→ **YOUR GOAL**: Please return exactly the lines from the top of the data through the line that contains "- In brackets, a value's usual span", and skip all pictures.

[Stored items]
□ □ □ □ □ □ □

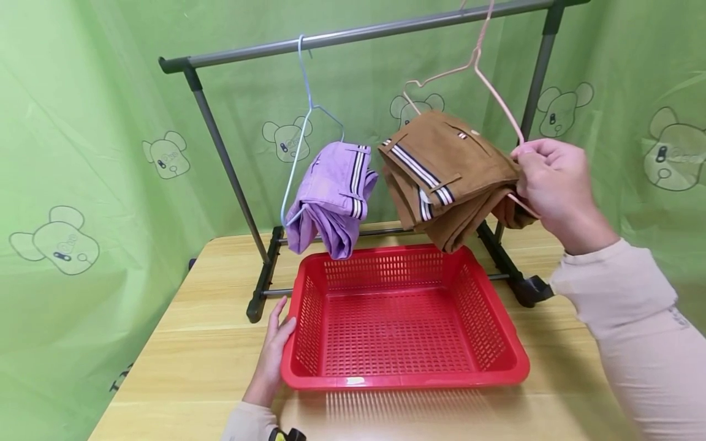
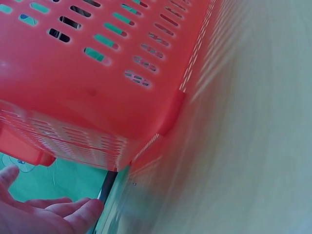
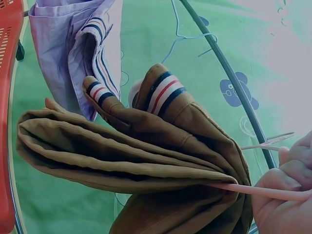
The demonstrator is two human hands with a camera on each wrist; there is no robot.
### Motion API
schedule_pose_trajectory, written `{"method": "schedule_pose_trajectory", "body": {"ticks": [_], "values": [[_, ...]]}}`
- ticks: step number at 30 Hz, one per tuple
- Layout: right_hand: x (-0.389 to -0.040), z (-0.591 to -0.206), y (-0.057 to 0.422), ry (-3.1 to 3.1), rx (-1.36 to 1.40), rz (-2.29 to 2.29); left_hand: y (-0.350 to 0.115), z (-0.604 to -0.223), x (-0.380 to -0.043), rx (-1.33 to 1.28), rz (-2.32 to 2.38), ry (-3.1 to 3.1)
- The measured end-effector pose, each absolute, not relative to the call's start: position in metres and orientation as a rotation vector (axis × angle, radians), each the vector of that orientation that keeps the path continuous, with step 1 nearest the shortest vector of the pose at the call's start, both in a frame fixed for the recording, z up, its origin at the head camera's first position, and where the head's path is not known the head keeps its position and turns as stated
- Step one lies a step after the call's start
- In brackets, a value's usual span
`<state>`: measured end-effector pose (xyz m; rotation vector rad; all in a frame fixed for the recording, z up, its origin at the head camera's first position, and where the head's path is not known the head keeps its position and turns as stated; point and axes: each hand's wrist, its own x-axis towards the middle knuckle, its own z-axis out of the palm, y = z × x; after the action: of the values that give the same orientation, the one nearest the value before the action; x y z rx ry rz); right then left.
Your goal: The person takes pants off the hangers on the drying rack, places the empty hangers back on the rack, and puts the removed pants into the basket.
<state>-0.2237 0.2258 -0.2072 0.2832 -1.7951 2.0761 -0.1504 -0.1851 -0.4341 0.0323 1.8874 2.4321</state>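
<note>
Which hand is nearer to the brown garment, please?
Right: the right hand is beside the brown garment, gripping its pink hanger; the left hand is lower, by the red basket.

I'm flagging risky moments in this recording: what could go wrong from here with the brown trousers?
The brown trousers sit bunched over the bar of the pink hanger, so a tug from the right hand gripping it might make them slide off, perhaps into the red basket below.

The hanger's top is cut off in the head view, so how securely it sits on the rail is unclear; it could slip.
</note>
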Motion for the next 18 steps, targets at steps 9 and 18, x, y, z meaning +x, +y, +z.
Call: {"method": "schedule_pose_trajectory", "body": {"ticks": [9, 18], "values": [[-0.2176, -0.2117, 0.2289, -1.839, 0.261, 2.056, -0.1855, -0.4333, -0.1506, 0.03, 2.402, 1.932], [-0.2149, -0.2158, 0.2296, -1.787, 0.301, 2.063, -0.1872, -0.4317, -0.15, 0.038, 2.395, 1.926]]}}
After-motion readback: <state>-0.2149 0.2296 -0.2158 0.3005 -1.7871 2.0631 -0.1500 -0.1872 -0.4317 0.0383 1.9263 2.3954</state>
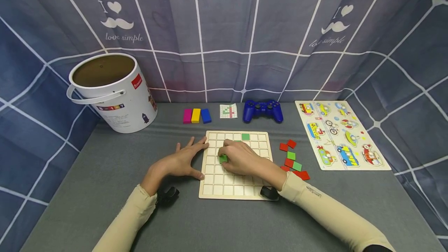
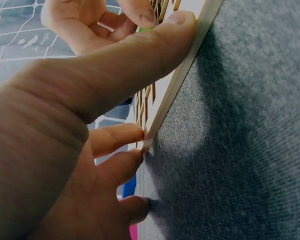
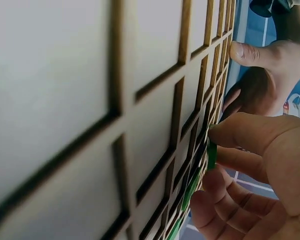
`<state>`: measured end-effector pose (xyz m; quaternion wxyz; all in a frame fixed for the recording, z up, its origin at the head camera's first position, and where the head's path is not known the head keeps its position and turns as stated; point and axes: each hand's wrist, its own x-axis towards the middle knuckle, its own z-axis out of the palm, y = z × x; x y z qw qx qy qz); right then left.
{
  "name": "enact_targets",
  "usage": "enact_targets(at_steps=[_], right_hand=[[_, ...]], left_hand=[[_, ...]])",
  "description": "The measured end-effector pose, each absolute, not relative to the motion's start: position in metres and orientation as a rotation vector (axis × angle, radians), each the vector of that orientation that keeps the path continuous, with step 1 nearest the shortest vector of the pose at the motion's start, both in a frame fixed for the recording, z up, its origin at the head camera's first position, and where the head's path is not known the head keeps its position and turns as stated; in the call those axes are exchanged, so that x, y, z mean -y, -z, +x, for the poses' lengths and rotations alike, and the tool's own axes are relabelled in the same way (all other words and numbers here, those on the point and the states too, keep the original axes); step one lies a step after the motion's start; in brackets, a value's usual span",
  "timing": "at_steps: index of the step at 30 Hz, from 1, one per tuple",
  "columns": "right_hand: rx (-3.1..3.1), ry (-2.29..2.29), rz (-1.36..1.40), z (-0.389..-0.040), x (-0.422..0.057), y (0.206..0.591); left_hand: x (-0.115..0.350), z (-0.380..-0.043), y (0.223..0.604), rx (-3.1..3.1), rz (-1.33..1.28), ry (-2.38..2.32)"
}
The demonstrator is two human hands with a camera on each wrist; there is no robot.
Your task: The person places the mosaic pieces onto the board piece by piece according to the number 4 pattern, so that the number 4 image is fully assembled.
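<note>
A wooden grid board (image 1: 208,189) lies flat on the table. My right hand (image 1: 241,158) is over its middle, pinching a green square tile (image 1: 223,159); the right wrist view shows that tile (image 3: 211,155) on edge between thumb and fingers, close to the grid. Another green tile (image 1: 245,137) fills a cell in the top row, and one more near it is partly covered by the right hand. My left hand (image 1: 180,161) rests against the board's left edge, fingers spread, its thumb (image 2: 175,37) on the rim. Loose red tiles (image 1: 284,147) and green tiles (image 1: 291,155) lie right of the board.
Behind the board are pink, yellow and blue blocks (image 1: 196,116), a small printed grid card (image 1: 224,115) and a blue game controller (image 1: 262,108). A white bucket (image 1: 129,108) stands at the back left. A vehicle picture board (image 1: 329,135) lies at the right. Patterned cloth surrounds the table.
</note>
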<state>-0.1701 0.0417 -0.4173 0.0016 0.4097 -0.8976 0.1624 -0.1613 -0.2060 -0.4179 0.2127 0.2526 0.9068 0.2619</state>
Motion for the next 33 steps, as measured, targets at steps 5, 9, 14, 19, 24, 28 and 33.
enact_targets(at_steps=[5, 9, 14, 19, 24, 28, 33], right_hand=[[2.831, -0.485, 1.313, -0.173, -0.034, 0.417], [2.838, -0.469, 1.323, -0.175, -0.03, 0.416], [2.852, -0.477, 1.336, -0.175, -0.027, 0.415], [2.861, -0.483, 1.323, -0.174, -0.032, 0.414], [2.852, -0.557, 1.288, -0.169, -0.047, 0.41], [2.836, -0.608, 1.243, -0.161, -0.066, 0.409], [2.816, -0.64, 1.19, -0.148, -0.092, 0.409]], left_hand=[[0.206, -0.162, 0.417, -2.514, 0.707, -0.731], [0.206, -0.162, 0.416, -2.512, 0.708, -0.738], [0.206, -0.162, 0.414, -2.513, 0.703, -0.733], [0.206, -0.162, 0.415, -2.51, 0.693, -0.733], [0.206, -0.161, 0.416, -2.513, 0.69, -0.737], [0.205, -0.162, 0.418, -2.52, 0.691, -0.734], [0.204, -0.162, 0.418, -2.527, 0.676, -0.721]])
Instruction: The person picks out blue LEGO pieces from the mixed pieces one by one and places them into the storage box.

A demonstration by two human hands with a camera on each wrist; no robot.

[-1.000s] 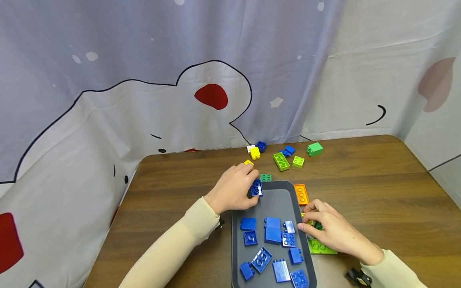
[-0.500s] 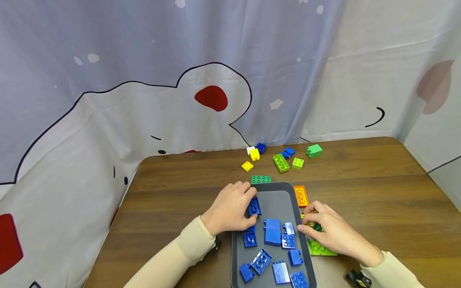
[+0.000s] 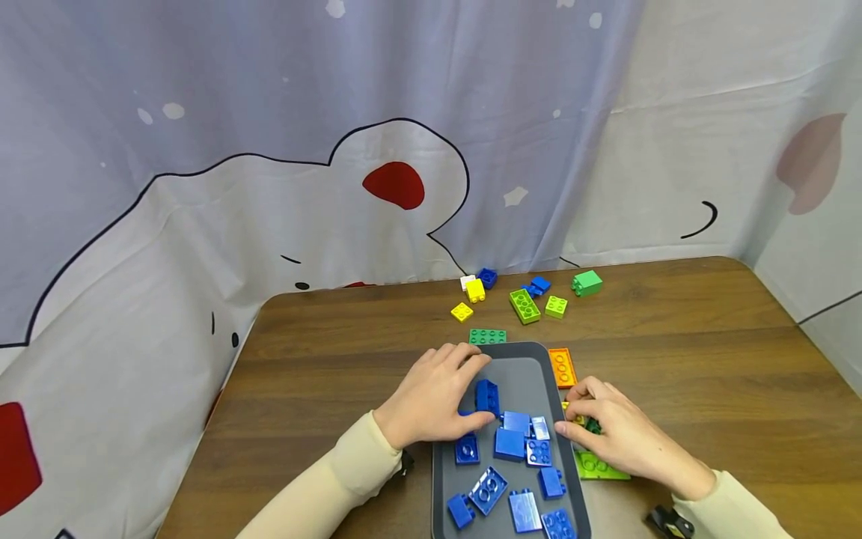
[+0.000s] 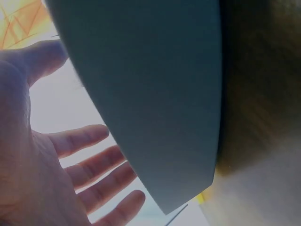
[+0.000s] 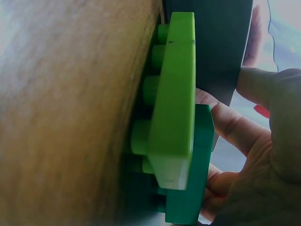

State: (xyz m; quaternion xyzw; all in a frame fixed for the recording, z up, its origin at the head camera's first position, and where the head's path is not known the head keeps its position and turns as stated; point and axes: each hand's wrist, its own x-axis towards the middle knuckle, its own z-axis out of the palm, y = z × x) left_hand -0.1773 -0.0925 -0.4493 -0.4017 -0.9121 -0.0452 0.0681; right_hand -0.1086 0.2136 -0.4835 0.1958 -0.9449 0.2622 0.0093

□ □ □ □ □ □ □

→ **TASK SOLUTION**:
The demonstrator is two human hands with a camera on each wrist; there is no robot.
### Motion API
schedule_pose_trajectory, written `{"method": "schedule_pose_trajectory", "body": {"ticks": [_], "values": [[_, ...]]}}`
- ticks: step number at 30 Hz, one per tuple
- Layout: right_hand: x (-0.389 to -0.040), z (-0.591 to -0.206), y (-0.057 to 0.422), ry (-3.1 to 3.1), rx (-1.36 to 1.40), rz (-2.29 to 2.29); left_hand: y (-0.350 to 0.115), z (-0.604 to -0.223), x (-0.380 to -0.043), rx (-1.33 to 1.28), rz (-2.32 to 2.38), ry (-3.1 to 3.1)
- The measured end-effector pose, each absolute, not relative to the call's start: position in metres and orientation as a rotation vector (axis × angle, radians), each the vector of that orientation that keeps the path continuous, with step 1 nearest the shortest vector of the pose at the call's start, both in a frame fixed for the recording, z up, its origin at the head camera's first position, and where the head's path is not known the head keeps its position and turns as stated
- Step one lies a step after the call's start
- In brackets, a value's usual span

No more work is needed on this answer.